Sensors and Sensor Data Interpretation There is a strong need for advanced sensing systems for UGVs. Very little sensor development has been specifically driven by the needs of ground robots. Thus, many sensors that would be useful on UGVs are large and heavy and have a very narrow field of view. Sensors for local UGV navigation, in contrast, must be small enough and light enough to be mounted on a small robot bouncing over rough terrain, and they must have a wide or adjustable field of view for seeing objects in the path of the vehicle.

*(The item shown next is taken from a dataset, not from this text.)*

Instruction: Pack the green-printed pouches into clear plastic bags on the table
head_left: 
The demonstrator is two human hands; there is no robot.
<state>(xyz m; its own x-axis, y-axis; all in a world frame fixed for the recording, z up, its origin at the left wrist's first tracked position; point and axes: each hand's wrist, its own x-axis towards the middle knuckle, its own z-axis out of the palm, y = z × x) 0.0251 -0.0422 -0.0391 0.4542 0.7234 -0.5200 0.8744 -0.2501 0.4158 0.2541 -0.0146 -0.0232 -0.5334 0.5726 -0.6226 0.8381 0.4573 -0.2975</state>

The perception subsystem of a UGV takes the data from sensors and develops a representation of the world around the UGV, called a world map, sufficient for taking those actions necessary for the UGV to achieve its goals. Without the perception capability, there can be no fully autonomous operation, and without a high level of autonomy the transformational potential of UGVs will not be realized.

Usmc Engineering Support Vehicles Characteristics Manuals

Raw sensor data (e.g., images and range measurements) need to be interpreted by computer algorithms in order to generate useful information. In particular, the ability to automatically distinguish, for example, between a soft bush and a hard rock, a hard surface and quicksand, a fixed obstacle and an unpredictable pedestrian, is important for path planning of USVs.